Mettere “essere cittadini” Alla voce cultura





Questi sono miei appunti, li ho presi presso i Cantieri Teatrali Koreja di Lecce, e non li ho nemmeno scritti con una matita su un pezzo di carta, sono le tracce di ciò che è emerso oggi ascoltando Massimo Bray alla presentazione del suo libro "Alla voce cultura", che lui stesso ha definito come una raccolta di appunti del suo diario sospeso.
Il messaggio che è emerso è che la cultura e i nostri beni culturali “sono, appunto, nostri”, di tutti, perché rappresentano ciò che ci definisce e in cui ci riconosciamo e per questo motivo non possono appartenere solo ad alcuni.
Il neoliberismo economico e il mercato, per Massimo Bray, non sembra possano essere adatti per la gestione dei nostri beni culturali. E mentre fa questa affermazione, allo stesso tempo fa un appello ai politici, affinché scelgano persone competenti per la gestione di questi nostri “beni comuni”.
E voi mi direte: “Tutto qui?” ed io vi rispondo “Si! Tutto qui, perché? Vi sembra poco?”
Massimo Bray ha fatto l’esperienza di Ministro dei beni e delle attività culturali e del turismo nel Governo Letta, dal 28 aprile 2013 al 22 febbraio 2014.  Se scrive un libro per far sapere che lo Stato, secondo la sua opinione, deve gestire in prima persona i nostri beni culturali e che, per farlo bene, è sempre sua opinione, che i politici siano indispensabili al punto che, il successo o l’insuccesso della gestione, dipende dalla scelta delle persone a cui affideranno questo compito, è del tutto evidente che per lui queste due semplici indicazioni sono di straordinaria e vitale importanza.

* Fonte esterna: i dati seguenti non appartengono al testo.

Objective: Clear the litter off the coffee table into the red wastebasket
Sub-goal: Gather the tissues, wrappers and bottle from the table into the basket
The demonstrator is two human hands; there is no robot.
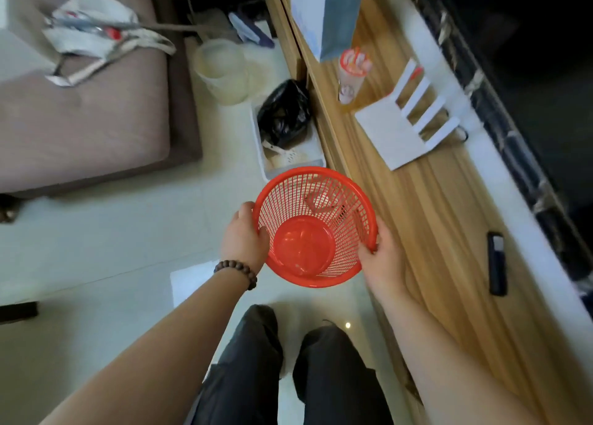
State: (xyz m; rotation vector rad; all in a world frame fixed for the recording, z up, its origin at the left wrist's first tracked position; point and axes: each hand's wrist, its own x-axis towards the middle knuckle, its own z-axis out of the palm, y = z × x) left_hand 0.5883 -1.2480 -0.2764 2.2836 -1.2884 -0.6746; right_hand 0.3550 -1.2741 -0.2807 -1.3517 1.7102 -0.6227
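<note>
I hold the red mesh wastebasket (313, 228) above the pale floor, just left of the wooden table's edge. My left hand (244, 241) grips its left rim and my right hand (382, 257) grips its right rim. The basket is tilted toward me and nothing lies inside it. On the wooden table (433, 219) stand a plastic drink cup (351, 74) with red print, a tall blue-and-white paper bag (330, 10), a white router (407, 126) with antennas, and a black remote (496, 262).
A white tray (290, 161) with a black plastic bag (284, 113) sits on the floor beyond the basket. A translucent tub (221, 71) stands further back. A mauve sofa (80, 113) with a cloth bag lies at the left. A dark marble-patterned edge borders the table's right side.
</note>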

Quanto scritto, secondo me, significa che in questa estrema sintesi progettuale, Massimo Bray ha individuato la “visione” di un futuro possibile e auspicabile della gestione dei beni comuni italiani per ottenere il nostro benessere di cittadini.
Ci ho riflettuto sopra e mi pare di osservare che tutti siamo coinvolti nel consumismo, nella realizzazione, nel successo e nella competizione e in tutte quelle ricerche e orientamenti che sono conseguenti a tutto ciò.
Non so voi, ma io quando sento parlare di crescita economica, mi vedo trattato come un consumatore e penso che così si sentano le nostre figlie ed i nostri figli.
E se i nostri figli si sentono consumatori, studiano per essere consumatori e ciò accadrà nel lavoro che sceglieranno e nelle relazioni con il Mondo commerciale
Ricordo che quando ero un ragazzo ho studiato per diventare un cittadino. Si! Un cittadino. Ancora oggi mi sento un cittadino che ha avuto dallo Stato la possibilità di accedere all’istruzione, e credo di essere un cittadino che ha avuto, sempre dallo Stato, la possibilità di fare la vita che faccio.
Massimo Bray è uno che crede di essere un cittadino. Soprattutto crede che, sentirsi una cittadina o un cittadino, sia nella nostra natura umana e che, tutta la formazione scolastica, debba essere finalizzata a trasformarci vicendevolmente in cittadini. Tutti, attraverso la nostra relazione con i giovani, avremo come conseguenza questa trasformazione.
Non è stato poco quello che ha detto oggi Massimo Bray, e quindi non ci resta che divenire ciò che siamo, non ci resta che essere cittadini italiani.